Business continuity measures

According to Idnani, in light of the COVID-19 pandemic, healthcare providers must safeguard patient and caregiver confidence – ensure staff safety and wellness, handle employees’ expectations, ensure clear and constant communication and mobilise staff to meet increased demand. Following this, sustained surges in demand must be accommodated for – effectively rotating staff to alleviate workforce stress, securing the supply chain for necessary resources, ensuring equipment readiness and maintenance, making sure technology is safe, resilient, and scalable to increase automation; securing liquidity and managing cash carefully and strategically due to reduced revenues and increased expenditure.

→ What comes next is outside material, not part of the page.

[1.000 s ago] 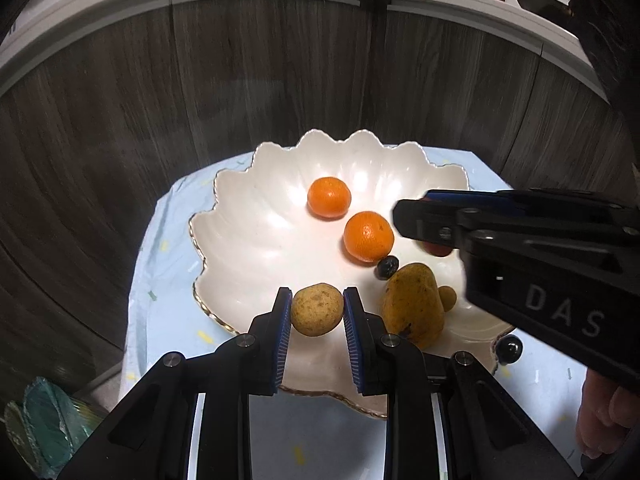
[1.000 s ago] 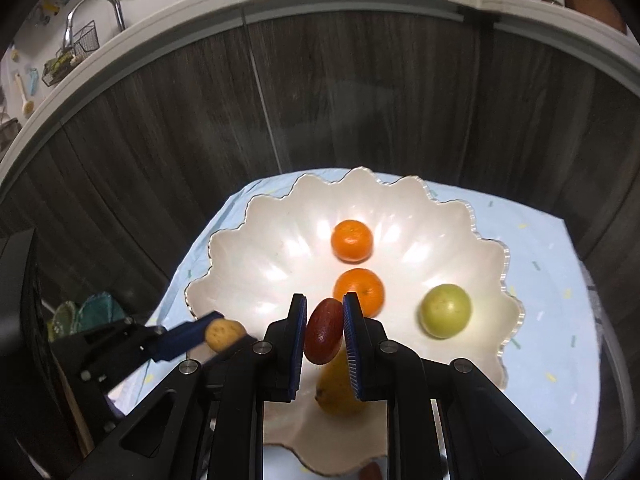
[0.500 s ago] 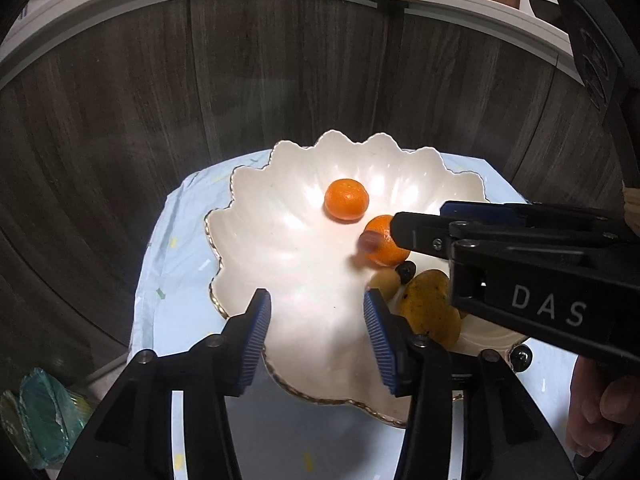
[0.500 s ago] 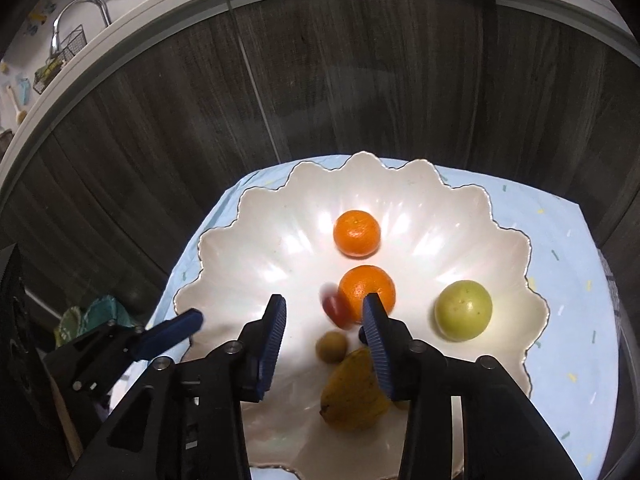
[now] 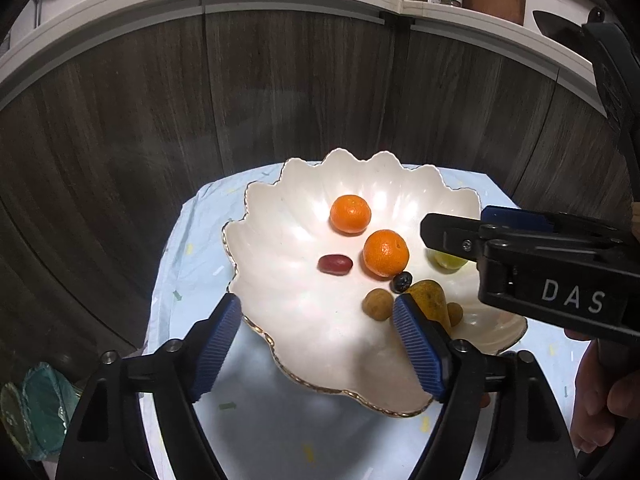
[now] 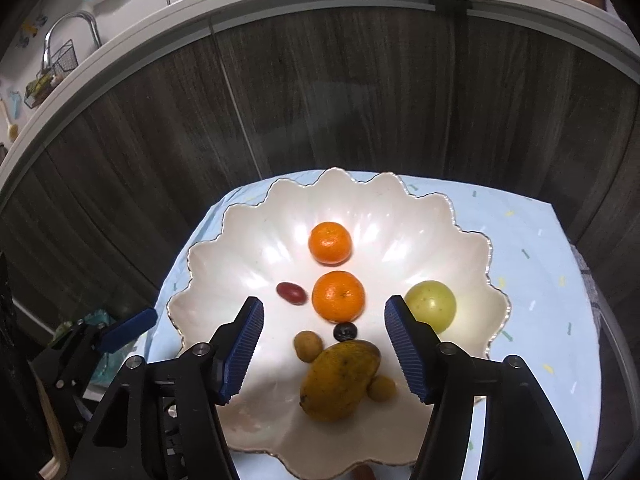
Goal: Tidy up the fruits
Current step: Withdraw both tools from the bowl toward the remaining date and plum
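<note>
A white scalloped bowl [image 5: 280, 240] [image 6: 224, 248] on a pale blue cloth holds two oranges [image 5: 350, 214] [image 6: 338, 295], a red date [image 5: 335, 264] [image 6: 291, 293], a small brown fruit [image 5: 377, 304] [image 6: 308, 345], a dark berry [image 6: 345, 332], a mango [image 6: 340, 380] and a green fruit [image 6: 431, 306]. My left gripper [image 5: 318, 338] is open and empty above the bowl's near rim. My right gripper [image 6: 324, 344] is open and empty above the mango; it also shows at the right of the left wrist view [image 5: 460, 232].
Dark wood cabinet fronts [image 5: 280, 100] stand behind the small table under a white counter edge. The blue cloth [image 6: 532, 248] covers the table around the bowl. A teal object [image 5: 36, 404] lies low at the left.
Both grippers opened and pulled back and up. The brown fruit dropped from the left gripper and the red date from the right; both now lie in the bowl.
</note>
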Tool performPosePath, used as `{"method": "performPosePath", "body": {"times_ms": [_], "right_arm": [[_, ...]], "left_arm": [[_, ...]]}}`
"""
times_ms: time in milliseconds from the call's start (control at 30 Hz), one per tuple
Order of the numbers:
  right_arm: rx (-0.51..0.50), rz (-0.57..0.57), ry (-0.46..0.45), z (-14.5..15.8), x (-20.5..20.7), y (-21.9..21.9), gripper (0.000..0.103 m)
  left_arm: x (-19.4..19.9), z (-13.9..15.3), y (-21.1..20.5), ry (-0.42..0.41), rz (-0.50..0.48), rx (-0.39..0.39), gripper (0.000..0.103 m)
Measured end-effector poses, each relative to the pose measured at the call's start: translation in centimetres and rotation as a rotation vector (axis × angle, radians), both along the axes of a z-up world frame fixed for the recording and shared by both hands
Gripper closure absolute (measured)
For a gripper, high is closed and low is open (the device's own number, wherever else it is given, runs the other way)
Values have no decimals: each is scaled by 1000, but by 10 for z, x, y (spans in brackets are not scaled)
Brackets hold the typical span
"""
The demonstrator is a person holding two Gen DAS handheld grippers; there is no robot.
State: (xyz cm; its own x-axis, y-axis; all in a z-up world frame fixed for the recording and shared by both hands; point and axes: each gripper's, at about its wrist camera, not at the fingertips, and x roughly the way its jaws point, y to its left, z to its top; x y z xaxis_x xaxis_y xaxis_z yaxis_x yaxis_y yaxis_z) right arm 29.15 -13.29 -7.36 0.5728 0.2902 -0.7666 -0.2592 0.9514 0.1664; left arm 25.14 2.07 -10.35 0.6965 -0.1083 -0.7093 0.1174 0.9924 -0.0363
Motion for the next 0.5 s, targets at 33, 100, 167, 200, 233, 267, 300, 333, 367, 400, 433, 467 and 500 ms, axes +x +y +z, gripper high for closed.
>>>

“Lastly, and most importantly, it is critical for healthcare providers to also shift mindsets to the future – to the post-COVID-19 era – and begin planning for it today so that they are resilient and sustainable, and come out of the crisis stronger,” he emphasised. “Providers must invest for the future to implement lasting change and learn from the crisis – instilling agility into operations to switch between COVID-19 and normal modes, implementing efficiency programmes to run lean, rolling out new business models such as telemedicine and remote monitoring, and investing in attractive growth opportunities. Practically speaking, the formation of a COVID-19 Response Team (CRT) is recommended for public and private sector healthcare providers in the Middle East to ensure they can navigate the ongoing difficulties and lay the foundations for a sustainable future.”

He concluded that fundamentally, healthcare systems across the world need to continue to be redesigned in light of many of the dynamics highlighted. “These changes can be imposed on a system or can be embraced by the leadership and eased in across the system. Healthcare leaders have to realise that the current model is not sustainable and has to be radically transformed.”